I wrote this a couple of days ago, on the 10th of March to be exact, but I did it on my mobile phone and hadn’t had the time to update it here till now
Last week I went full circle in terms of how I feel about myself and my being overweight. Learning to be comfortable (I wouldn’t really call it content because I am really trying to change it) with my weight can really be a struggle. Once in a while, I am able to feel confident enough about it but for the most part, it really taps in to my insecurities.

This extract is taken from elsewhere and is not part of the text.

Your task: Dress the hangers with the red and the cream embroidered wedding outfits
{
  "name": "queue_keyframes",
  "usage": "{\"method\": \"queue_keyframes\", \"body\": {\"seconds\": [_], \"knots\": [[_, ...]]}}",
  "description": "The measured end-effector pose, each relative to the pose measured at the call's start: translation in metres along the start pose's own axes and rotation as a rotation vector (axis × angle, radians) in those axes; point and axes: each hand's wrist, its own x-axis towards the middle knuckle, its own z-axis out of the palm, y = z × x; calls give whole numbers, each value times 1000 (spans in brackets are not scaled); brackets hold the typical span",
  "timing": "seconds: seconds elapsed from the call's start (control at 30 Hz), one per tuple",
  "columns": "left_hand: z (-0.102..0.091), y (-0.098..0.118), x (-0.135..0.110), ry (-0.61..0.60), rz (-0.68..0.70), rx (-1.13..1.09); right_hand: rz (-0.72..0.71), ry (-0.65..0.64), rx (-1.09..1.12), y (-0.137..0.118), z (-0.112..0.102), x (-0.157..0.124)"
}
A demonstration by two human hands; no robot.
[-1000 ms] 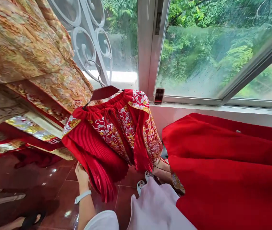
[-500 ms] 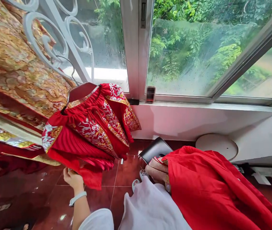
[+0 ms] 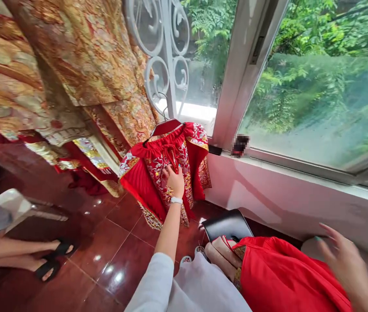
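A red embroidered skirt [image 3: 158, 190] with a gathered waist and silver and gold flower patterns hangs from a clip hanger [image 3: 167, 125] on a white scrolled metal frame. At its front, just below the tied red cord, is my left hand [image 3: 175, 181], a white band on the wrist. Its fingers are apart against the fabric, and I see no clear grip. My right hand [image 3: 346, 260] is raised at the right, slightly blurred, fingers spread and holding nothing. Below it, a plain red cloth garment [image 3: 288, 277] with gold-patterned trim lies over my lap.
Gold and red brocade garments [image 3: 83, 65] hang at the left. A black-seated chair [image 3: 229, 225] stands by the wall under the window. On the sill [image 3: 262, 162] are small dark items, one pixelated. At lower left another person's sandalled feet [image 3: 54, 260] rest near a white chair [image 3: 11, 203].
My left hand has moved from the skirt's lower hem up to its front below the waist tie. My right hand has come into view. The view has swung left.
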Motion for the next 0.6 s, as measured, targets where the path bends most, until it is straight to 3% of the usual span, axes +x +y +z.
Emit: {"method": "queue_keyframes", "body": {"seconds": [0.03,0.07,0.17,0.23,0.37,0.47,0.53,0.6], "knots": [[2,2,5,-10,-3,38,-49,-34,59,-17,17,14],[3,-1,6,-42,10,72,-130,-148,146,-39,35,28],[-6,-31,-15,-340,117,216,-357,-442,390,-126,80,62],[-19,-62,-55,-605,160,297,-467,-519,535,-189,100,79],[-48,-122,-163,-907,86,325,-601,-504,725,-302,125,115],[-58,-145,-208,-1004,59,295,-598,-433,687,-358,143,141],[-61,-148,-204,-974,61,150,-530,-425,574,-373,156,148],[-65,-140,-177,-806,23,-95,-471,-502,432,-368,171,138]]}}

Take for example my last trip to Coron. Did you know that they weight you at the counter when you check in??? For most girls being weighed on its own is already a emotionally challenging task but for someone like me, having it done in front of other passengers is gut-wrenching. To be fair, the numbers are not seen by everybody but a fair number of people around you do get to see it. Island hopping and other beach experiences is also a reservoir of embarassment for a fat gir like me. Boatmen for example, make little comments that range from attempting to be funny to giving unsolicited advice on how to lose weight. Shopping is another heat-breaker. I hate how sometimes when I look at stuff on a shelf, the saleslady will immediately say ‘ay wala kang size diyan, Ma’am’ in a condescending tone. Ouch. Although to give credit where credit is due, many salesladies are now more accommodating and try to offer options for those who are larger than the typical customer.
While many of the day to day experiences can be anxiety provoking, there are some that can flatter you on occasion. For example, I was shopping in a store recently and saw this nice blouse. I tried it on and the saleslady caught a glimpse and said it looked good on me. I dismissed it as sales talk and commented it made my butt look big. She replied in Cebuano, ‘dako man lubot mo ma’am pero seksi pa din gyud! Ako dai lubot e, gusto ko ganyan! Sila JLo nga ganyan lubot e’ (it may be big ma’am, but it’s still sexy. I wish I had a larger bottom because I don’t have a butt like that, it’s like JLo’s). Flattery indeed. Also in my trip to Coron, the boat operator overheard my comment about me being large to my friend and he commented that even if I’m overweight, I have good proportions, unlike other women who are large and aren’t shapely. I guess at the end of the day, weight issues are really like that…they swing from good to bad, just like anything else. I wish, however, there were more ups then downs!!!